The existing WFC tools are restricted to regular grids or voxel systems, not fully exploiting their potential in the realm of computational design. They are largely incapable of handling geometries with complex topologies, making them unfit for a wide range of applications.

(1) Barrio de La Latina, Madrid: www.archdaily.com/952084/9-cities-with-
medieval-plans-seen-from-above (2) Kangaroo Shell Structure: parametrichouse.com/kangaroo-shell-structure/ (3) Character Topology: skif3d-eng.blogspot.com
Possible Complex Topology Applications

The ability to apply WFC to complex topologies can bring about a radical transformation in the design of complex city grids, shell structures, character designs, freeform product designs, and massive superstructures, among other things.

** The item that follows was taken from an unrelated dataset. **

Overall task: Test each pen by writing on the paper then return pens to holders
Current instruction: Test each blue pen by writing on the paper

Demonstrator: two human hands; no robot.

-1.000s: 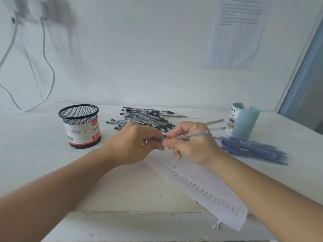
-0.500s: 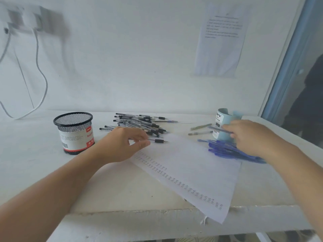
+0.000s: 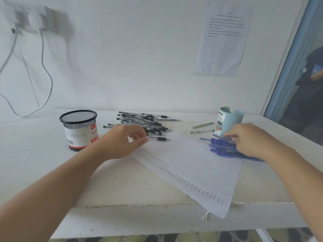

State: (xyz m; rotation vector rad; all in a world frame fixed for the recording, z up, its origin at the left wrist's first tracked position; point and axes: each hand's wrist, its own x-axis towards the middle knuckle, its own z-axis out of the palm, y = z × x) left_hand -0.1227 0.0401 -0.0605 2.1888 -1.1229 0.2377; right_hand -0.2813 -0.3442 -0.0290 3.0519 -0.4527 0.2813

(1) Subdigital – Project Monoceros: https://issuu.com/subdigital/docs/project_monoceros
WFC on a simple 2D tile set

To demonstrate the working of WFC, consider a simple tile set with water, coast, and land. We establish simple rules for their placement relative to each other. We can begin with a 5×5 grid and follow the process of propagation. As we increase the complexity of the tile set and rules, the complexity of the output also increases.

Morphology #1: Seifert Surface Space Station

The first case study explores the design of a space station using a Seifert surface, which is orientable, two-sided, and has low curvature. The singularity points of the Seifert surface are utilized to draw edge loops, which then help create patches for mesh preparation. This setup necessitates a large tile set, one of the complexities when dealing with the WFC. However, with procedural post-processing, many connectors can be designed for all possible outcomes, allowing for rich, complex structures.

Morphology #2: Gyroid Lamp

The second case study deals with a more domestic application —a lamp— using a gyroid as the base geometry. Like the Seifert surface, the gyroid has low curvature and is two-sided. The goal is to use polypropylene sheets to create a laser-cut lamp with three layers. This project employs a simpler tile set, providing a contrast to the first case study and demonstrating the versatility of the WFC.

Future Implications

While these applications have shown promising results, the limitations of scripting in Grasshopper have been reached. Future development is planned in creating a standalone plugin that will be better equipped to handle the complexities of the WFC, leveraging advancements like multi-threading and offering a more specialized solver.

The plugin will have additional features such as visualizing the propagation process and offering more constraint options, making it a more powerful tool for computational design. This will open up new possibilities for designers, enabling them to use the WFC on a broader scale and with more complex topologies.

In conclusion, the adaptation of the Wave Function Collapse Algorithm for application on any quadrilateral mesh presents a significant leap forward in the field of computational design. By expanding the potential use cases for WFC, we are set to open a new frontier in procedural morphologies, bringing more complex and intricate designs within our reach.